#### What is being asked:
Copy the data exactly. Images are the one exception.

============

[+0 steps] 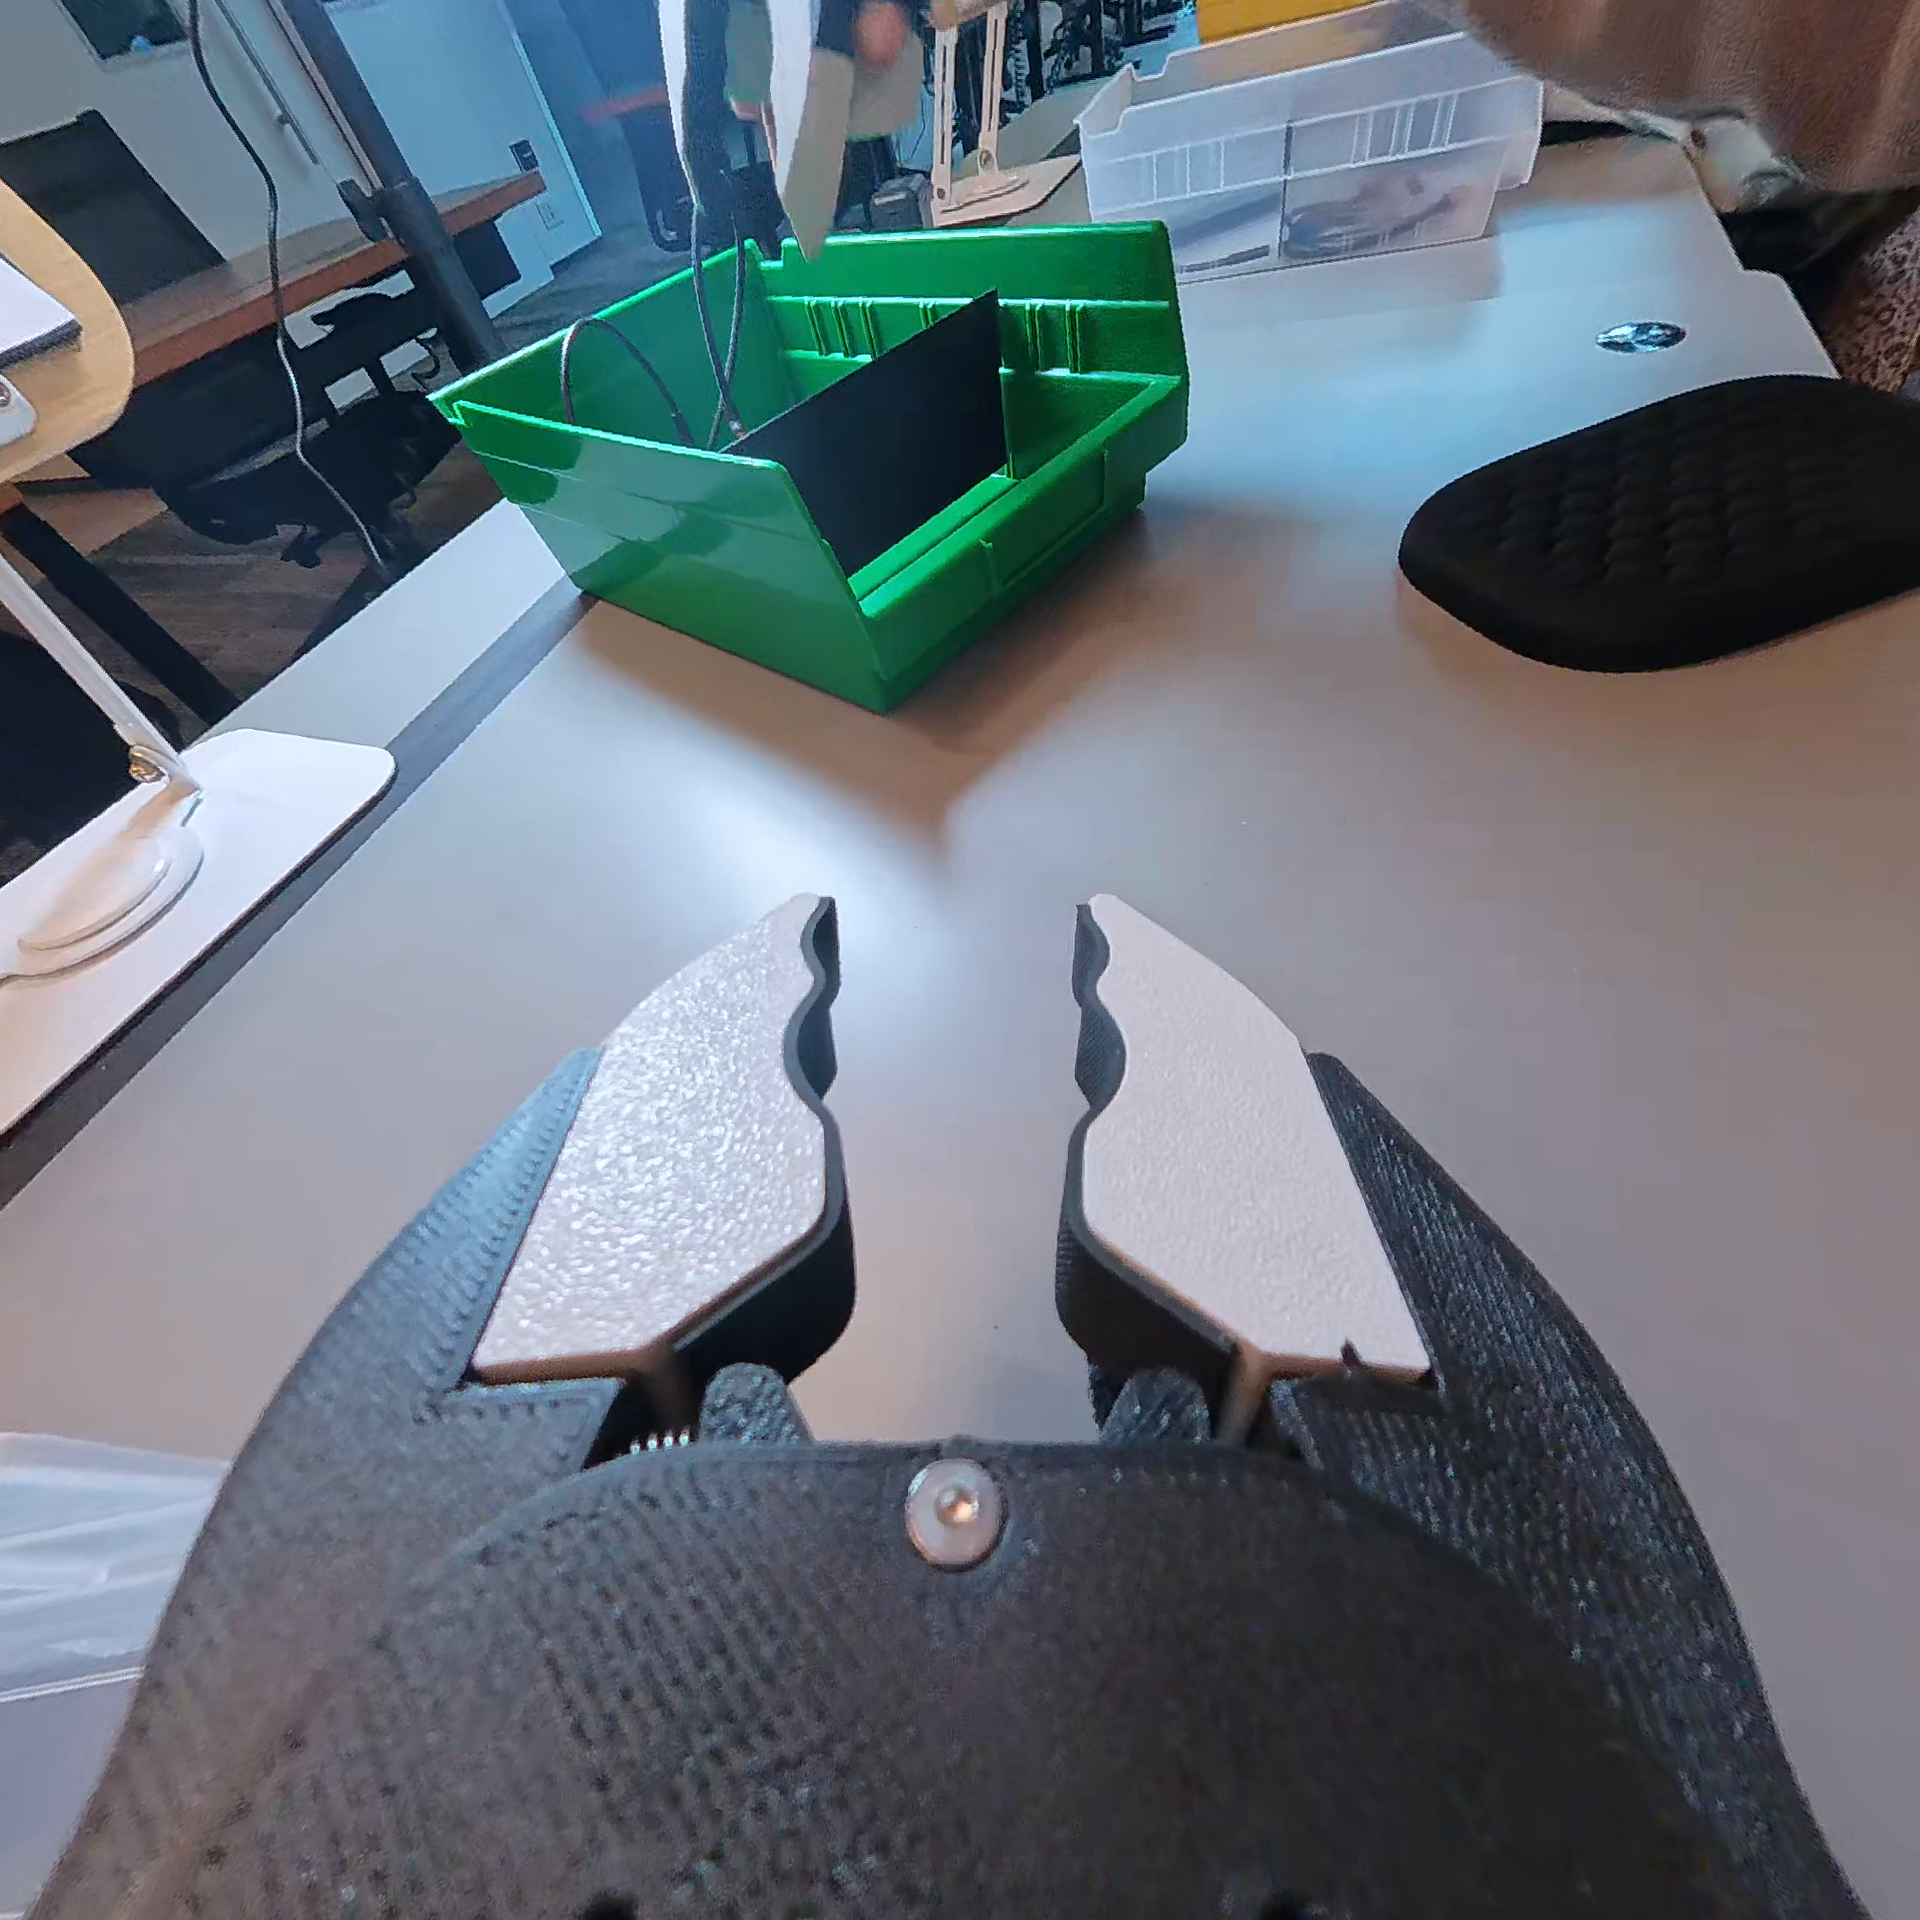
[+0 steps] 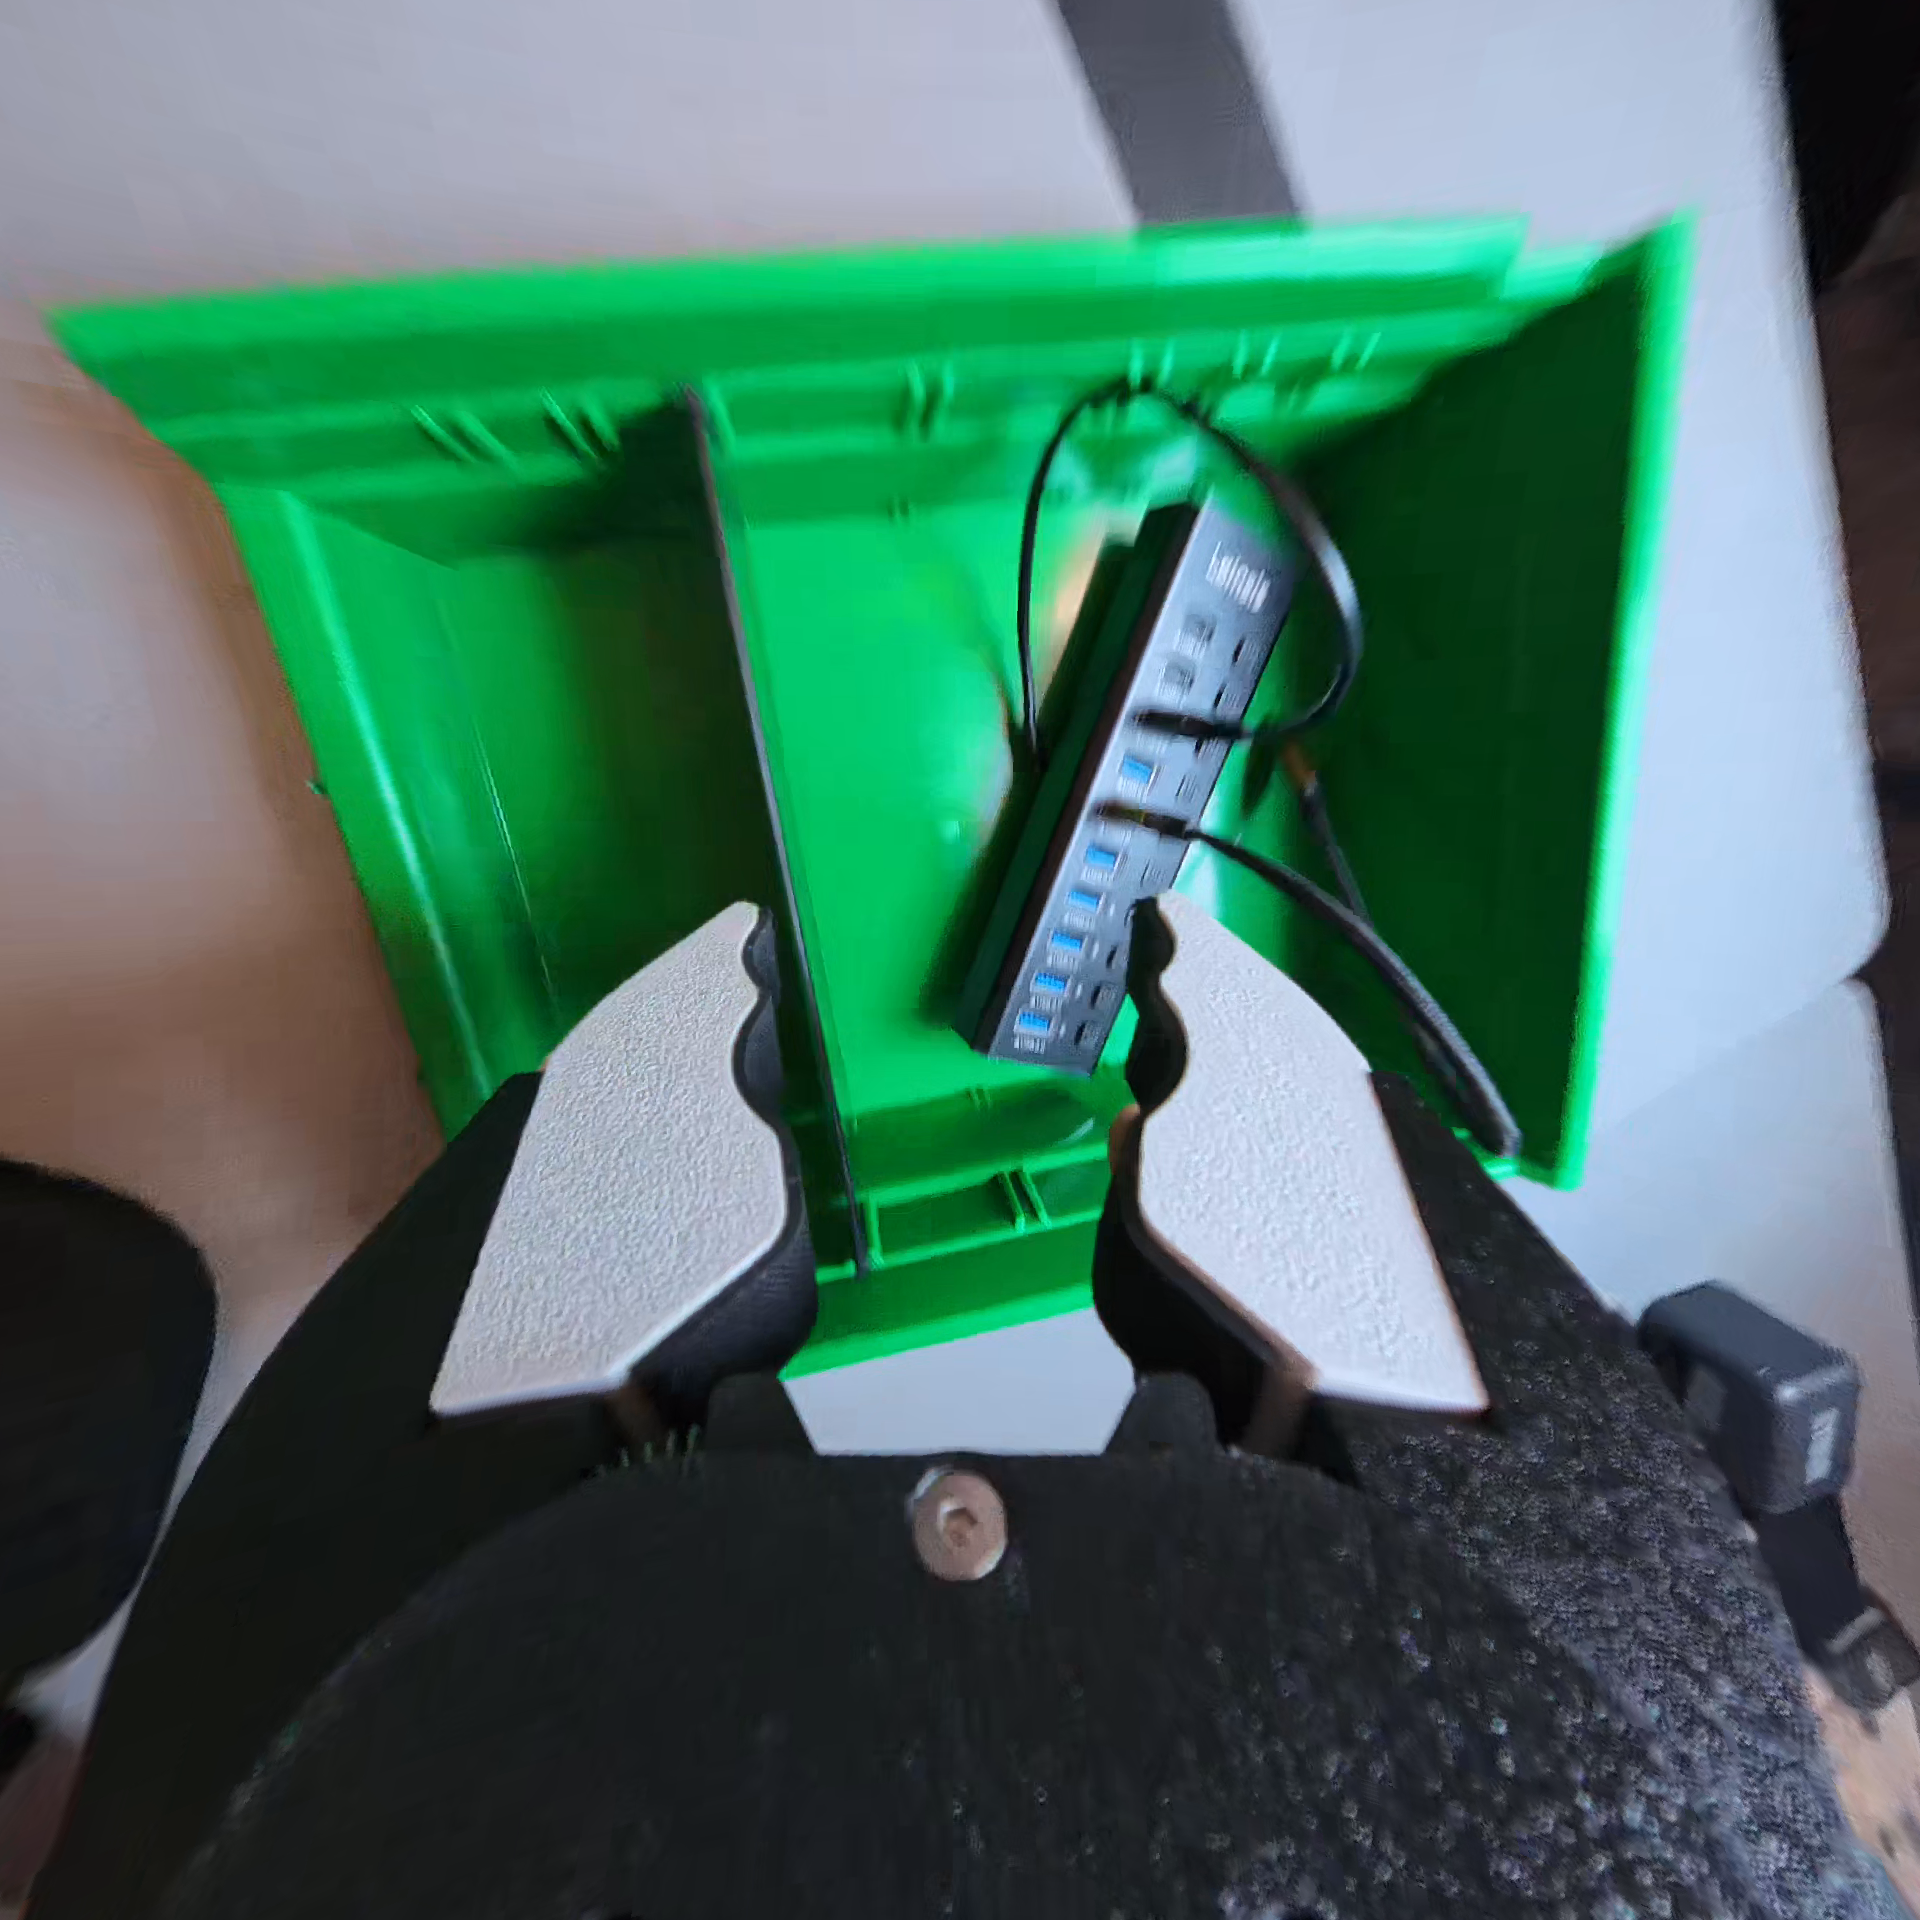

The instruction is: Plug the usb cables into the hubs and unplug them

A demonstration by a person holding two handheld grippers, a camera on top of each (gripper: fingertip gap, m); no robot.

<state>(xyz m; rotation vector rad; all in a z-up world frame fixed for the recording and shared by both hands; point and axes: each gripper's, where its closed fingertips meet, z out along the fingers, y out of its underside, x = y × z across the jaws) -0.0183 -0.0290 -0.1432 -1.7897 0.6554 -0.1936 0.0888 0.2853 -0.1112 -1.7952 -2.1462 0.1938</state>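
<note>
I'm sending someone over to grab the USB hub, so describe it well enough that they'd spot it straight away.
Look for the green bin on the grey table, split in two by a black divider. The USB hub lies in the compartment that holds the black cables; the other shows nothing inside. It is a long dark bar with a row of blue ports, the only such thing in the bin.

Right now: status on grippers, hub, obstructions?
Left gripper open, low over table, empty. Right gripper open above green bin. USB hub leans in its right compartment, cables plugged in. Black divider beside it.
</note>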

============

#### Result below:
[+0 steps] 
[+0 steps] 

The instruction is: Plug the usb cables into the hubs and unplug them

A demonstration by a person holding two handheld grippers, a camera on top of each (gripper: fingertip gap, m); no robot.

<state>(xyz m; rotation vector rad; all in a z-up world frame fixed for the recording and shared by both hands; point and axes: each gripper's, where its closed fingertips meet, z out along the fingers, y out of its underside, x = y × z across the jaws) -0.0183 -0.0290 -0.1432 -1.7897 0.6554 -0.1936 0.0888 0.2853 -0.1112 -1.7952 -2.1462 0.1938</state>
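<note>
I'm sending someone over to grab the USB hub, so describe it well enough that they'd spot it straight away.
Look for the green bin on the grey table, split in two by a black divider. The USB hub lies in the compartment that holds the black cables; the other shows nothing inside. It is a long dark bar with a row of blue ports, the only such thing in the bin.

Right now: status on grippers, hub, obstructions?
Left gripper open, low over table, empty. Right gripper open above green bin. USB hub leans in its right compartment, cables plugged in. Black divider beside it.
</note>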

The requested output has been fully supplied.